In your copy, leave out the pictures; write out all the data exactly.

▶ **EXERCISE DATA**
○ ○ ○ ○ ○ ○ ○

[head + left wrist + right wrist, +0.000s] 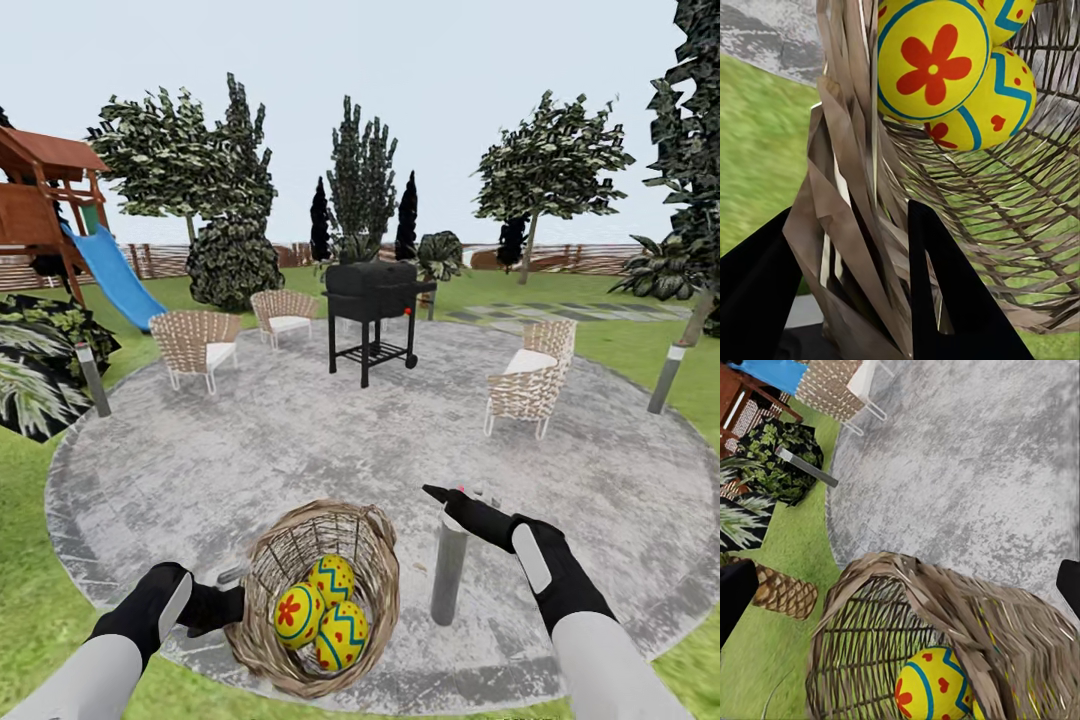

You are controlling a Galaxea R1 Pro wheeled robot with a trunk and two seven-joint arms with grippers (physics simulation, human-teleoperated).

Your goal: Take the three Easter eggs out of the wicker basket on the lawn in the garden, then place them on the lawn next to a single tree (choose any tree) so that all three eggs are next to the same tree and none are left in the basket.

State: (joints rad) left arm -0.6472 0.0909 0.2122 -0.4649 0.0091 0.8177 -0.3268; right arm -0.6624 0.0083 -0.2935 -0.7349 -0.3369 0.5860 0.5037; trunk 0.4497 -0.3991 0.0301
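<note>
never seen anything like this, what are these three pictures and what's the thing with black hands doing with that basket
It is a simulated two-armed robot in a garden. The big picture comes from a camera on its head; the other two come from cameras on its wrists. The left gripper is clamped on the wall of the wicker basket; its wrist view shows weave pinched between the black fingers. Three painted Easter eggs sit inside. The right gripper hovers open, holding nothing, above a grey post. Beyond lie a stone patio, chairs, a grill, lawn and trees.
</note>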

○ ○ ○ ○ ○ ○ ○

▶ **FINISHED TASK**
[head + left wrist + right wrist, +0.000s] 

You are controlling a Galaxea R1 Pro wheeled robot with a trunk and two seven-joint arms with grippers (physics simulation, human-teleoperated).

Your goal: Take the three Easter eggs out of the wicker basket on the lawn in the garden, then place them on the lawn next to a single tree (choose any tree) so that all three eggs are next to the same tree and none are left in the basket.

State: (joints rad) left arm -0.6472 0.0909 0.2122 -0.4649 0.0091 0.8177 -0.3268; right arm -0.6624 0.0083 -0.2935 -0.7349 -0.3369 0.5860 0.5037; trunk 0.4497 -0.3991 0.0301
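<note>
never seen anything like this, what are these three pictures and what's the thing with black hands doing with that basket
It is a simulated two-armed robot in a garden. The big picture comes from a camera on its head; the other two come from cameras on its wrists. The left gripper is clamped on the wall of the wicker basket; its wrist view shows weave pinched between the black fingers. Three painted Easter eggs sit inside. The right gripper hovers open, holding nothing, above a grey post. Beyond lie a stone patio, chairs, a grill, lawn and trees.
</note>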

Output for the exercise is complete.